▶ _Prompt_
Find the string "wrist" in the listing below and return each line it appears in.

▶ _Provided data_
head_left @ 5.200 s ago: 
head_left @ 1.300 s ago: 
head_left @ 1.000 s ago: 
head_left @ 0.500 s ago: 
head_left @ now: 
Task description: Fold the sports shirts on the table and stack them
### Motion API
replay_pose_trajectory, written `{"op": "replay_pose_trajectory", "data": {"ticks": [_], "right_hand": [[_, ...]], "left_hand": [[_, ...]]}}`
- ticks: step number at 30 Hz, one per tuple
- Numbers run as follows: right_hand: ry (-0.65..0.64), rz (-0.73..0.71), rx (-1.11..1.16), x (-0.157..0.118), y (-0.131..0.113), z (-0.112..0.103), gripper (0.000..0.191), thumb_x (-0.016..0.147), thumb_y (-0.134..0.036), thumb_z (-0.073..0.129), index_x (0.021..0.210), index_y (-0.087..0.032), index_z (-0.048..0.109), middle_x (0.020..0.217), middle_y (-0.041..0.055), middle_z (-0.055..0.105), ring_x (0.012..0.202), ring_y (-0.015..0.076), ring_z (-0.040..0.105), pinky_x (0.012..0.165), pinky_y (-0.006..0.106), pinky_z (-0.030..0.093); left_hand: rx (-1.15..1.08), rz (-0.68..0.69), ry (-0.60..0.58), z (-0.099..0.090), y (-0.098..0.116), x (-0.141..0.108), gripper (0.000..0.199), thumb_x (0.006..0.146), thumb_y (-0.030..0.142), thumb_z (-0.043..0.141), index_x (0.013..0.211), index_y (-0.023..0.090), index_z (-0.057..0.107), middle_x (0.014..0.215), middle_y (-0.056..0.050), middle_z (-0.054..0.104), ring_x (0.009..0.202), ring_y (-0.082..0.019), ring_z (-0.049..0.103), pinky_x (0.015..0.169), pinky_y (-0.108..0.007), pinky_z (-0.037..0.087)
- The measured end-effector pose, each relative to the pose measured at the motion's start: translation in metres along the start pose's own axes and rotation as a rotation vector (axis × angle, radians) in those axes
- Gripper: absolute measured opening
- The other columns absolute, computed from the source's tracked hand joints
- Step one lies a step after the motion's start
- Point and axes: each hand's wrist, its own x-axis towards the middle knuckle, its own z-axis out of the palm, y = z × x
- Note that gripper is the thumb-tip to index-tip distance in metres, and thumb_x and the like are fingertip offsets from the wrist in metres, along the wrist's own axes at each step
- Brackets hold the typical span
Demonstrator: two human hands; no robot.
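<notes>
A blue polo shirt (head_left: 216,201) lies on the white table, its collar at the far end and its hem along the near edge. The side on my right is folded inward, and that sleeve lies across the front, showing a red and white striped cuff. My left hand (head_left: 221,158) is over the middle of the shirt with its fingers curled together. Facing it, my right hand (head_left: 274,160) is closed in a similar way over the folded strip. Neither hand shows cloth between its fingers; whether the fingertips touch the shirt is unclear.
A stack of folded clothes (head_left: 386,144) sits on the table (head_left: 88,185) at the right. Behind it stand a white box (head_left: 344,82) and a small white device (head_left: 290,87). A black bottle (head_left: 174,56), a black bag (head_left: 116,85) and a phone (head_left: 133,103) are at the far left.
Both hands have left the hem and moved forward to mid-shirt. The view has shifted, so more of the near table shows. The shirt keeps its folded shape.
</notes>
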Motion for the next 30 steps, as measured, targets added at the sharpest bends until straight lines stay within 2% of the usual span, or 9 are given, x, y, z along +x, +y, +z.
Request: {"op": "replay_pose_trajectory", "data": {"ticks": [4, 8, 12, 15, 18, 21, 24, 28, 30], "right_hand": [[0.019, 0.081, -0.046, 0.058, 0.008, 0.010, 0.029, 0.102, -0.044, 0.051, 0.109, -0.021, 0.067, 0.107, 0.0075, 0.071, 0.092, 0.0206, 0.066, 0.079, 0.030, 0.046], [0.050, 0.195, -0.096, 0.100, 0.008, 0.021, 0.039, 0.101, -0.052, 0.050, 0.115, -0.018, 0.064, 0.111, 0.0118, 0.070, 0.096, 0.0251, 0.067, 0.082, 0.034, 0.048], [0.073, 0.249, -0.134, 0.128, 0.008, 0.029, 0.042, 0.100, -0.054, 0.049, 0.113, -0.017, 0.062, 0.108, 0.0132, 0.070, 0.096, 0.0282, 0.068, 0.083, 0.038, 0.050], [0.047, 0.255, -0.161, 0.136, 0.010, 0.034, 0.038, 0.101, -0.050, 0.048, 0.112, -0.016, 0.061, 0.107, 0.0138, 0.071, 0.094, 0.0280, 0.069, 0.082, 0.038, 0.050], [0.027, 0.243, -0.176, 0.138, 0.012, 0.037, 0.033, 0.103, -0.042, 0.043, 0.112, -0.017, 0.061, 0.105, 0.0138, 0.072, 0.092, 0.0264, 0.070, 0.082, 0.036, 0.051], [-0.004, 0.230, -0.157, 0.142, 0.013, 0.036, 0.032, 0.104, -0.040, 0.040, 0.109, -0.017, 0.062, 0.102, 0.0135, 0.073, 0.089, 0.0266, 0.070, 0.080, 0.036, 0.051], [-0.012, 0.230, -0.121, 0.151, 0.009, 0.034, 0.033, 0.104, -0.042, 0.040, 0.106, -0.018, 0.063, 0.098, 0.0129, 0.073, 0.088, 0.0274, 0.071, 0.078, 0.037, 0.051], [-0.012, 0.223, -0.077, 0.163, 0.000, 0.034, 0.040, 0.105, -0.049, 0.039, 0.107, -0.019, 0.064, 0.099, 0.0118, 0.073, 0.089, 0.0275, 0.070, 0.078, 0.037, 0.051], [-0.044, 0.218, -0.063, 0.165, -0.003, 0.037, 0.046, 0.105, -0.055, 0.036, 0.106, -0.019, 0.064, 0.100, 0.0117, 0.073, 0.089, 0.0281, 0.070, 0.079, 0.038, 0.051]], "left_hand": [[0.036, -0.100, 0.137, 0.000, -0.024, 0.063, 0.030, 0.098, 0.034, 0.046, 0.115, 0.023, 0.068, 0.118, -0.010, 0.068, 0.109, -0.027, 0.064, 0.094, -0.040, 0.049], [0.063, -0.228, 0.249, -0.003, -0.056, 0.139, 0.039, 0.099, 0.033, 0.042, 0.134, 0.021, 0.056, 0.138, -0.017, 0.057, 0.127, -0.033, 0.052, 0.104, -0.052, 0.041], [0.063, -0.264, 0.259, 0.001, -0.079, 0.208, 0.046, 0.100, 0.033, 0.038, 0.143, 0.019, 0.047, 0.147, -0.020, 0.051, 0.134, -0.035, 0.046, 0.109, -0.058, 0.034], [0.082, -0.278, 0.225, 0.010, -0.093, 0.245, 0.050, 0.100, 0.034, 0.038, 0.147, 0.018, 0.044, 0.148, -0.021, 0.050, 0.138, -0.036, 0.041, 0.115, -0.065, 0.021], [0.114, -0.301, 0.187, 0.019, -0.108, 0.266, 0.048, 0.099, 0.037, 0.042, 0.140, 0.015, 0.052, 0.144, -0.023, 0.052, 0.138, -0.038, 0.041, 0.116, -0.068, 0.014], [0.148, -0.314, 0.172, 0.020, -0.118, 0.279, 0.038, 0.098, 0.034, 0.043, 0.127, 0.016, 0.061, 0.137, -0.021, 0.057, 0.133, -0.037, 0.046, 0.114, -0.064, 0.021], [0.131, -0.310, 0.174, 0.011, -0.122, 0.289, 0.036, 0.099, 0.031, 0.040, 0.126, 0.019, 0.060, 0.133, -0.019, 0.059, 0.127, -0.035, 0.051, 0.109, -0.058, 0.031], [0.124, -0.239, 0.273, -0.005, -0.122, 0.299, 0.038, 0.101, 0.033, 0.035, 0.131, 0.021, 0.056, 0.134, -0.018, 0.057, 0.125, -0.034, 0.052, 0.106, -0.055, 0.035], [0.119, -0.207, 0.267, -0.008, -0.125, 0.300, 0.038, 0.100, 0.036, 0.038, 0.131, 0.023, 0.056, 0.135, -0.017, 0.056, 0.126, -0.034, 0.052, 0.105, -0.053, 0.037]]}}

▶ _Your response_
- Point and axes: each hand's wrist, its own x-axis towards the middle knuckle, its own z-axis out of the palm, y = z × x
- Note that gripper is the thumb-tip to index-tip distance in metres, and thumb_x and the like are fingertip offsets from the wrist in metres, along the wrist's own axes at each step

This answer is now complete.